Bryan P. Sears//October 14, 2020
//October 14, 2020
The economic fallout of an ongoing pandemic has state lawmakers asking what can be done to stave off a looming foreclosure and eviction crisis.
About 70% of the mortgages in the state are backed by the federal government and are subject to CARES Act provisions that provide two 180-day forbearance periods that begin at the request of the borrower. Those periods begin to expire in the spring without any extensions or other actions taken by the federal government.

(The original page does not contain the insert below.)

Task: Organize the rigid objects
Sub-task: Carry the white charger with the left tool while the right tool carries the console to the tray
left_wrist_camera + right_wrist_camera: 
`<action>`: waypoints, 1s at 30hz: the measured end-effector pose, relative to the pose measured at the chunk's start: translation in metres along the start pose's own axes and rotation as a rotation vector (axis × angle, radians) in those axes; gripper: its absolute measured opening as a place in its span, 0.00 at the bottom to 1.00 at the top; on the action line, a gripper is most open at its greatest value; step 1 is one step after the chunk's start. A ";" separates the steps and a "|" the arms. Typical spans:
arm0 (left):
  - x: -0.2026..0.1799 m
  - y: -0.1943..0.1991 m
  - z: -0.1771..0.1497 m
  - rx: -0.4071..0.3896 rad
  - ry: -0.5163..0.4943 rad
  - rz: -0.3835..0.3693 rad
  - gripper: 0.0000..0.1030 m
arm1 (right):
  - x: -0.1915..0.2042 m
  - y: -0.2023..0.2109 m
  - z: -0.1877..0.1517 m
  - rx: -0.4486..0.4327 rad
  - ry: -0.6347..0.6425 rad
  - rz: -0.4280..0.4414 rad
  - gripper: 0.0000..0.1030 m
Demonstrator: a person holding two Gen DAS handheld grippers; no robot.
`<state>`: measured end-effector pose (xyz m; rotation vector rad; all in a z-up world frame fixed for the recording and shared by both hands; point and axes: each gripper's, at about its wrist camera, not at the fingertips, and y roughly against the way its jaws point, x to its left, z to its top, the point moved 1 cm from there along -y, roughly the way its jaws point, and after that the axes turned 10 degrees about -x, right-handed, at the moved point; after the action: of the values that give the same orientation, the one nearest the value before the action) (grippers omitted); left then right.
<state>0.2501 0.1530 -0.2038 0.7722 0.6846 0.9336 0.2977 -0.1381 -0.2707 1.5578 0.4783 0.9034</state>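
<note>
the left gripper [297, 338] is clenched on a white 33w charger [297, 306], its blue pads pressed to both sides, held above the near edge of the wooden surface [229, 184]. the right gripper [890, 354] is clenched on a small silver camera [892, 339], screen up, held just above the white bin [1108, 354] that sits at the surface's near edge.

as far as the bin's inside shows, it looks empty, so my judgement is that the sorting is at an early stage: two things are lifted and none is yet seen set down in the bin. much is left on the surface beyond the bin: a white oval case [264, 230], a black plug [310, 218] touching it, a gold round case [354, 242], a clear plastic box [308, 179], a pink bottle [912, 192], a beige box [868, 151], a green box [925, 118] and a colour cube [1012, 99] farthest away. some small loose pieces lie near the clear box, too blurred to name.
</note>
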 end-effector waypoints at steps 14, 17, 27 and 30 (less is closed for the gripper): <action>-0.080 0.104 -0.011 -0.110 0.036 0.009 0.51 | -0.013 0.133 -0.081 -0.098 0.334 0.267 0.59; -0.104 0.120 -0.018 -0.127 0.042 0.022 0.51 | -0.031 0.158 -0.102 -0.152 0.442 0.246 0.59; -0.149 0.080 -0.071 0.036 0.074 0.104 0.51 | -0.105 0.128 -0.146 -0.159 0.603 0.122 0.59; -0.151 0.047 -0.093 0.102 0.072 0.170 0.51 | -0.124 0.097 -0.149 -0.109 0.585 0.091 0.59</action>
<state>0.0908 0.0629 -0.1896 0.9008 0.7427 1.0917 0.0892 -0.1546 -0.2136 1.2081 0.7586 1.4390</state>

State officials said efforts with other nonfederally backed lenders in the state have added protections for those who are not covered by the CARES Act. Still, lawmakers and others said they are concerned about what happens when those protections go away.
“If we allow these foreclosures to take place then we’re looking at another housing crisis,” said Del. Jay Walker, D-Prince George’s.
Gov. Larry Hogan in April issued an executive order that effectively blocked new foreclosure proceedings in the state. Those filed in April or that would have been allowed to proceed at that time have resumed.
There were just 174 notices of foreclosure in September in Maryland, roughly one-third of the typical month, according to the Maryland Department of Labor, which regulates the state banking industry.
Attorney General Brian E. Frosh said the state is limited in how it can help because mortgages and leases are private contracts.
“There may be some things we can do in the state of Maryland, but we run into constitutional issues like interference with contracts,” said Frosh. “I’m afraid that the biggest piece of that solution is one in the hands of the U.S. government, the president and Congress.”
Frosh said he was willing to work with lawmakers to find ways to prevent lenders from requiring balloon payments to catch up on back payments.
“There are certainly ways in which we can’t do it,” said Frosh. “The Constitution prohibits interference with private contracts, and mortgages are contracts, but I think there may be ways to getting to that end without just saying you’re prohibited from enforcing your contract.”
Robert Enten, general counsel for the Maryland Bankers Association, said lenders in the state “are bending over backwards” to work with borrowers.
“We don’t want to take possession of these properties,” Enten said. “And the process takes forever.”
The average process to foreclose on a property is more than 540 days, according to Enten.
The Federal Housing Administration, Enten said, is prohibiting balloon payments to catch up on mortgages and instead is requiring missed payments to be tacked on to the end of the loan.
Foreclosure problems in Maryland, so far, are nonexistent, Enten said.
“We’ve not had a single contact from any member of the General Assembly since you adjourned saying a constituent is having a foreclosure problem,” Enten said.
Hunter Pickels, director of legislative affairs for the Department of Housing and Community Development, said federal and state efforts to delay foreclosures during the pandemic has effectively stabilized the market.
“We’ll have to stay on top of what things look like as these protections start to unwind,” said Pickels.